Ben Gourion était-il un « transfériste » ?

« Bien sûr. Ben Gourion était un transfériste. Il avait compris qu’un État juif n’était pas possible avec une forte minorité arabe hostile en son sein. Il n’y aurait pas d’État comme ça. Il ne pourrait pas subsister. »

Mais je ne vous entends pas le condamner.

« Ben Gourion avait raison. S’il n’avait pas fait ce qu’il a fait, il n’y aurait pas d’État. C’est une chose qui doit être claire. On ne peut pas l’éluder. Sans le déracinement des Palestiniens, il n’y aurait pas ici d’État juif. »

Grâce à une purification ethnique

Benny Morris, voilà vingt ans que vous menez des recherches sur la part ténébreuse du sionisme. Vous êtes spécialisé dans les atrocités de 1948. En fin de compte, vous justifiez tout cela ? Prenez-vous le parti du transfert de 48 ?

« Il n’y a pas de justification aux viols. Il n’y a pas de justification aux massacres. Ce sont des crimes de guerre. Mais dans certaines conditions, l’expulsion n’est pas un crime de guerre. Je ne pense pas que les expulsions de 48 étaient des crimes de guerre. On ne fait pas d’omelette sans casser des ?ufs. On doit se salir les mains. »

Il s’agit du meurtre de milliers de personnes. La destruction d’une société entière.

« Une société qui se dresse contre vous pour vous tuer vous oblige à la détruire.

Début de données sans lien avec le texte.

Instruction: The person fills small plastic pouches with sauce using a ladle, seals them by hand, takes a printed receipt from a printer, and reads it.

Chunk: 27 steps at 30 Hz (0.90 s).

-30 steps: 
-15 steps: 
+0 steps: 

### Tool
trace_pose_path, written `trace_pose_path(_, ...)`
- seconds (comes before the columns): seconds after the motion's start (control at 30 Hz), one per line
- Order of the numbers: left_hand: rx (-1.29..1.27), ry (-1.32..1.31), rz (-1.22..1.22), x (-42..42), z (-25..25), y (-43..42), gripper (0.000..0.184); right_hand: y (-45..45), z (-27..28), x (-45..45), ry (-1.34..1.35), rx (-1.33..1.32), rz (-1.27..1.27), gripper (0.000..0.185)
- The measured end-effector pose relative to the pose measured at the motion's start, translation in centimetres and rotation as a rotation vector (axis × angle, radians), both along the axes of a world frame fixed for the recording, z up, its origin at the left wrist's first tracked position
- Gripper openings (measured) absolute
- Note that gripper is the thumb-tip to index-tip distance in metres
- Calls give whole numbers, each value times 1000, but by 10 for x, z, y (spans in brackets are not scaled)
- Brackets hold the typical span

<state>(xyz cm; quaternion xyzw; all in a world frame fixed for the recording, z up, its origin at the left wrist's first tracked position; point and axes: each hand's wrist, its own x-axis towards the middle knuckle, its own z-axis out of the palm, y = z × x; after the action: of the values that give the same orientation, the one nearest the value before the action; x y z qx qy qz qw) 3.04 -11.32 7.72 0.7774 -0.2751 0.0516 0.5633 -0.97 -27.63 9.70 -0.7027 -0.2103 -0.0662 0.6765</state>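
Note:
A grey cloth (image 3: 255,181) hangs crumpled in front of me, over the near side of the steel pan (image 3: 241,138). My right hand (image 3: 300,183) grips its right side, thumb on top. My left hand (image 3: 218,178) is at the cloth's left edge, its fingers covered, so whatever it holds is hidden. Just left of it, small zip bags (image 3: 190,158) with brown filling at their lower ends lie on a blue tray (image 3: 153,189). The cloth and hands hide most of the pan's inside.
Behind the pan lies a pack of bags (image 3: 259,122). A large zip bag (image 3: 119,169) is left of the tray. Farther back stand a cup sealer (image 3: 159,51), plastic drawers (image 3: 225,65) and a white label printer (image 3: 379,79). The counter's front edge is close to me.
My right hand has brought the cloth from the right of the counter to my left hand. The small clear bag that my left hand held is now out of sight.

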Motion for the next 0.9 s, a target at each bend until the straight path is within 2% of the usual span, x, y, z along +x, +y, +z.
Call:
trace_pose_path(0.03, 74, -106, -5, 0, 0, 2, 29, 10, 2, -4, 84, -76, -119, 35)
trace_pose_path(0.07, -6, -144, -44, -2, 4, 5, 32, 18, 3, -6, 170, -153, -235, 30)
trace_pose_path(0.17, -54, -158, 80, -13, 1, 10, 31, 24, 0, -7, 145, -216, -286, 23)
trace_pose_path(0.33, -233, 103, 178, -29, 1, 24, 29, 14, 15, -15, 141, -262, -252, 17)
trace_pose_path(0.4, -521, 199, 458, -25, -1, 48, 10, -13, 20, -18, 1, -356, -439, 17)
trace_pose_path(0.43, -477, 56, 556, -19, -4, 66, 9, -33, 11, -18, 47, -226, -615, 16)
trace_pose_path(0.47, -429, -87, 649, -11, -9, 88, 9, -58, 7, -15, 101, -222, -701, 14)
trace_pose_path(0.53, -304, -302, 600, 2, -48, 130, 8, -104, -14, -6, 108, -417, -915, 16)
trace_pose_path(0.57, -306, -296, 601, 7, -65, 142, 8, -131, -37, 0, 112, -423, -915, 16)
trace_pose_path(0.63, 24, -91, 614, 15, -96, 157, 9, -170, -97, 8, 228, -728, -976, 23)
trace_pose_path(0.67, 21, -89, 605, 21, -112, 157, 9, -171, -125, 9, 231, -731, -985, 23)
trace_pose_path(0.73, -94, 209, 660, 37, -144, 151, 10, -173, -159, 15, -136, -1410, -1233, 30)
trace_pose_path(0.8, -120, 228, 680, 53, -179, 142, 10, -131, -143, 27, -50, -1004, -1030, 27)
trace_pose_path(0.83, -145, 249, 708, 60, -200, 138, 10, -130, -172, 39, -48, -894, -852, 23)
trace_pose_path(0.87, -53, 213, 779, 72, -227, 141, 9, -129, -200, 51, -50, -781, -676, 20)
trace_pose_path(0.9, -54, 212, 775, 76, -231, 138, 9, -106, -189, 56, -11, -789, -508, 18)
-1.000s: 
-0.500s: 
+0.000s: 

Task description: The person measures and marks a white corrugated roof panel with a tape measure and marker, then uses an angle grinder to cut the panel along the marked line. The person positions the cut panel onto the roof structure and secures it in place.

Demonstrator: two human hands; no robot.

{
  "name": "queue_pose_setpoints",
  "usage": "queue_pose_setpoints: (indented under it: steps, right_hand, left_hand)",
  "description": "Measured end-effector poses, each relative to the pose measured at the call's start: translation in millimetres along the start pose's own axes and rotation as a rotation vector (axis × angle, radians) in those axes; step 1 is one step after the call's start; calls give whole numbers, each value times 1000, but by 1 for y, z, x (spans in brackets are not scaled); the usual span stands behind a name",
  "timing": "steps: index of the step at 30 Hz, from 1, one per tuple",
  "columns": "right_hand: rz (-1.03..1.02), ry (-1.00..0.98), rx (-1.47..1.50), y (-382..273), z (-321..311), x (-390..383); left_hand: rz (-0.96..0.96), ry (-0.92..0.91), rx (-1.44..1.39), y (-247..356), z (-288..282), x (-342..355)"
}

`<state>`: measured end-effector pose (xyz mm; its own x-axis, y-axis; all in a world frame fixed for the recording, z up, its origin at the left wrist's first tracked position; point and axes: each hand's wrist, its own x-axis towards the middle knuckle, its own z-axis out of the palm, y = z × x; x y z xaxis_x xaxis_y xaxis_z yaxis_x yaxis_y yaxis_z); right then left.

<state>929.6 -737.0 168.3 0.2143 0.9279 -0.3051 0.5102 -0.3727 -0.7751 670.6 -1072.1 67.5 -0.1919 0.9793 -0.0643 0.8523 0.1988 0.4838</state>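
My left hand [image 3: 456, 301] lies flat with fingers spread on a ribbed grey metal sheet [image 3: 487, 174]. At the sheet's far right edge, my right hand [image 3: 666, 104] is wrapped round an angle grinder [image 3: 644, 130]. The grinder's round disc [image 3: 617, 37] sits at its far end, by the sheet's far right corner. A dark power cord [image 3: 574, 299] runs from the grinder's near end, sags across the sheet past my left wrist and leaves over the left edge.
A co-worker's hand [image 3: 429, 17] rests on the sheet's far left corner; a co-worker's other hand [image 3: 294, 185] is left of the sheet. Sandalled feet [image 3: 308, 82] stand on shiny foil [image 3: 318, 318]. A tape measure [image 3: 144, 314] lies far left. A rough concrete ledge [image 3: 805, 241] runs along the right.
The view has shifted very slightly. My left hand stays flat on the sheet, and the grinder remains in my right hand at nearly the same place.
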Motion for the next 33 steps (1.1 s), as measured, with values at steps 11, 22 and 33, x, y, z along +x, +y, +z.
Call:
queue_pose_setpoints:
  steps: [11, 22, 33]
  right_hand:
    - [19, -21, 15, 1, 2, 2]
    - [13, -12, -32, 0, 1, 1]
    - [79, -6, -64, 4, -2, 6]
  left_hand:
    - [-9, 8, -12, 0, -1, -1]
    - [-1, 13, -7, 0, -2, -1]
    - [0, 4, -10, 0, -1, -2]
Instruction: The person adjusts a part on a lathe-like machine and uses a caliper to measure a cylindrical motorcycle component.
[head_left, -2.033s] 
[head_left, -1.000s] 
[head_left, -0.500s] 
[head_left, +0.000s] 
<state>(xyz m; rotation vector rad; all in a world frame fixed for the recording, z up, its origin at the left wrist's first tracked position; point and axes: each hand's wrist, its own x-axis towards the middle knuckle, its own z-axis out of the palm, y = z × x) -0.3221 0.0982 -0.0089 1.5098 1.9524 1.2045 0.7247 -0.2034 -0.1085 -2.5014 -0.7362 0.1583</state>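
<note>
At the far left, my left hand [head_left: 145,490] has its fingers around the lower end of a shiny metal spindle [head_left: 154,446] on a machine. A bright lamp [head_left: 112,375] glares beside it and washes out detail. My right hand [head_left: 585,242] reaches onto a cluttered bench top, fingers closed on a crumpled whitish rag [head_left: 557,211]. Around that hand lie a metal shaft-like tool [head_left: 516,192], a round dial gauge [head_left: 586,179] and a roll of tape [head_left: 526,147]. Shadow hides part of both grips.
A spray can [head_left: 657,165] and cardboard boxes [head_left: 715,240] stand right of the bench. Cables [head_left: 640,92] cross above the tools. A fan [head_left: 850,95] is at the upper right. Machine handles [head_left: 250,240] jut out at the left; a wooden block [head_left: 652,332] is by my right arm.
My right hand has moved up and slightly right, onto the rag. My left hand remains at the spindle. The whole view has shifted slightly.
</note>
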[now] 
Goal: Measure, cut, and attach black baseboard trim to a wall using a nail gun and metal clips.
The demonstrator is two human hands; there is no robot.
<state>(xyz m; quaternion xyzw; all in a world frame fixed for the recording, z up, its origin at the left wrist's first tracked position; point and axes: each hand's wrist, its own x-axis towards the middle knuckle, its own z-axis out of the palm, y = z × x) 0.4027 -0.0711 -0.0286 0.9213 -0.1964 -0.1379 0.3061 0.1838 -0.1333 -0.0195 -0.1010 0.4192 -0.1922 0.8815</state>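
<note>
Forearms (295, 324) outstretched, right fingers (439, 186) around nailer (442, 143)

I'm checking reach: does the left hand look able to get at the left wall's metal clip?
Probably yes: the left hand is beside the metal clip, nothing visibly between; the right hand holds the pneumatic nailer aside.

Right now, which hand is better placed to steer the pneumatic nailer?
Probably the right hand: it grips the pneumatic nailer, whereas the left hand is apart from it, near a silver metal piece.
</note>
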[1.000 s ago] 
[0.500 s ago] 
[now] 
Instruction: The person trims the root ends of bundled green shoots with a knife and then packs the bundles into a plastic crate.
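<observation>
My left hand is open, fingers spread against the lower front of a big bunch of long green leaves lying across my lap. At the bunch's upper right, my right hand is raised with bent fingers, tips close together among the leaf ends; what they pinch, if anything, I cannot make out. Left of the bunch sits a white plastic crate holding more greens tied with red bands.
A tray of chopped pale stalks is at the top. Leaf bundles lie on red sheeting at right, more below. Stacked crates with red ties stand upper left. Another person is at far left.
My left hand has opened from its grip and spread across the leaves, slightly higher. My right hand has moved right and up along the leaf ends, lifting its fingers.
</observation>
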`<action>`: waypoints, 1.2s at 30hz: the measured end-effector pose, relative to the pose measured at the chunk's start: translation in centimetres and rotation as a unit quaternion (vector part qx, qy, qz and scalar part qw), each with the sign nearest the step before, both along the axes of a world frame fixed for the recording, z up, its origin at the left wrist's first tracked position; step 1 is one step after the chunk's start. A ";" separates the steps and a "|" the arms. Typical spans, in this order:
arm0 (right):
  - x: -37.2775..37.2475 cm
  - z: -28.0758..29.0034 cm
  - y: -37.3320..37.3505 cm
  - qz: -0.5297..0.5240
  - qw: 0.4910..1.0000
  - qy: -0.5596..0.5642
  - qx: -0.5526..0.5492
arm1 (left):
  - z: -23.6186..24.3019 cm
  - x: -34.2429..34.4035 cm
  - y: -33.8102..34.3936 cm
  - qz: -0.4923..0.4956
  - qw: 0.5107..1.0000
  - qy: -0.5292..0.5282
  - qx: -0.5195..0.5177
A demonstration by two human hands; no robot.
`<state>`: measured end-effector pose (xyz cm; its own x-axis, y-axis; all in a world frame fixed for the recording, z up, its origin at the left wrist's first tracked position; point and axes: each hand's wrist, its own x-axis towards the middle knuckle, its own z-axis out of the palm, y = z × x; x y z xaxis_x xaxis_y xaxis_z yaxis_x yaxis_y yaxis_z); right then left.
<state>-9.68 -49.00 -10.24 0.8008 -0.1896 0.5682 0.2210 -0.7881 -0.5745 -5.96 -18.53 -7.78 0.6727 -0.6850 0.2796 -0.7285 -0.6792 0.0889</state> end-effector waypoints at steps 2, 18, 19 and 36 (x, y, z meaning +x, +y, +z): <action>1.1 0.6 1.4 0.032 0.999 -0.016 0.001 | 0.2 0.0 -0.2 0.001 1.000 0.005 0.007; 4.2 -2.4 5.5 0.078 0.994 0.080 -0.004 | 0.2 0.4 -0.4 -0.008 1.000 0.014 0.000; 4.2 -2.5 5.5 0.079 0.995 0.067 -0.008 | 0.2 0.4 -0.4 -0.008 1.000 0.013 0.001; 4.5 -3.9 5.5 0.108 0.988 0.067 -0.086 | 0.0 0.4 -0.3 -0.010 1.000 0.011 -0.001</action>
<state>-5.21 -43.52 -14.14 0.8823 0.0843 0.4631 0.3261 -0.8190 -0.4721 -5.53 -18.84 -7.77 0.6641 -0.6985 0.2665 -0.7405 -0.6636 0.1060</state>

Quand le choix doit se faire entre détruire et être détruit, mieux vaut détruire. »

Il y a quelque chose qui fait frémir dans le calme avec lequel vous dites cela.

« Si vous vous attendiez à ce que j’éclate en larmes, je suis désolé de vous décevoir mais je ne ferai rien de tel. »

Donc, quand les commandants de l’opération Dani sont là à contempler la longue et terrible file des 50.000 personnes expulsées de Lod marchant vers l’Est, vous êtes là avec eux ? Vous les justifiez ?

« Je les comprends parfaitement. Je comprends leurs mobiles. Je ne pense pas qu’ils éprouvaient de scrupules et, à leur place, je n’aurais pas éprouvé de scrupules. Sans cet acte-là, ils n’auraient pas gagné la guerre et l’État n’existerait pas. »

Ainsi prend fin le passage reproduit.